__WORK ITEM__. Output the listing below in full, exactly as written.

··········

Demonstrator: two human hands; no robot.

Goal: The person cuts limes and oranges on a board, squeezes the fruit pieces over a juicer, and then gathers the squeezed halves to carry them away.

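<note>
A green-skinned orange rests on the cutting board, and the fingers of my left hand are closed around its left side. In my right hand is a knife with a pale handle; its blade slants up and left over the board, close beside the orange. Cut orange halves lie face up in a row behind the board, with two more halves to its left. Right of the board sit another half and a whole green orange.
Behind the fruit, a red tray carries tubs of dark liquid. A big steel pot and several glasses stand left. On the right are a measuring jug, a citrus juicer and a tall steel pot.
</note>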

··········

__OUTPUT OF THE TASK__.
Demonstrator: two human hands; no robot.

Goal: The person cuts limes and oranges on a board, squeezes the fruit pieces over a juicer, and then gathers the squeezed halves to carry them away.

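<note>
A green-skinned orange rests on the cutting board, and the fingers of my left hand are closed around its left side. In my right hand is a knife with a pale handle; its blade slants up and left over the board, close beside the orange. Cut orange halves lie face up in a row behind the board, with two more halves to its left. Right of the board sit another half and a whole green orange.
Behind the fruit, a red tray carries tubs of dark liquid. A big steel pot and several glasses stand left. On the right are a measuring jug, a citrus juicer and a tall steel pot.
</note>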

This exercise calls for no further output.